Jamais l’animation et l’éducation populaire n’avaient connu un tel mouvement. Les 14 et 15 décembre derniers, les animateurs, encadrants et directeurs des secteurs public ou privé, représentants des plus grandes associations comme d’autres plus petites, ont cessé le travail pour réclamer la reconnaissance de leurs métiers, leur titularisation ou leur passage en Cdi, ainsi que la revalorisation des salaires et de véritables évolutions de carrière. La Cgt, Sud, la Fsu et la Cnt étaient à l’origine de ce mouvement. Dans un secteur où le taux de syndicalisation est inversement proportionnel au taux de précarité, autrement dit infime : 0,5 %, la réponse a dépassé, et de beaucoup, le réseau militant.
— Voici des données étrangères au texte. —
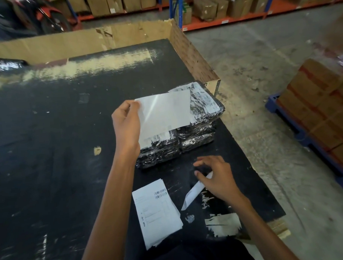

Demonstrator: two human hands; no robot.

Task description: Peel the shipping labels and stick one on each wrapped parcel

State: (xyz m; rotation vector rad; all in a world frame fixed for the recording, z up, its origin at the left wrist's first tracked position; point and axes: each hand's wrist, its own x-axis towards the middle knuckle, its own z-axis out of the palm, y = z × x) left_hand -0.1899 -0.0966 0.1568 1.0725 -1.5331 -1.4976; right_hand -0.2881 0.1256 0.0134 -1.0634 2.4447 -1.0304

Comme dans la santé ou l’éducation

Au moins 3 500 postes sont vacants dans cette branche d’activité. Un chiffre qui, à lui seul, résume la situation de toute une filière. Comme dans la santé ou l’éducation, les ambitions politiques ici sont indigentes. Et les seules qui ont voix au chapitre imposent la réduction des moyens, entraînant tout un secteur dans une course au moins-disant et provoquant le désengagement des bénévoles comme des usagers sans que rien ne puisse vraiment y mettre un frein, dénonçaient mi-décembre les quatre organisations dans un appel commun intersyndical et interprofessionnel. Leur demande était claire : affirmer une politique de l’enfance et de la jeunesse, reconnaître la vie associative et « ses bénéfices à l’intérêt général » ; revenir à des logiques de service public, « et non se défausser sur des logiques philanthropiques à la mode anglo-saxonne ».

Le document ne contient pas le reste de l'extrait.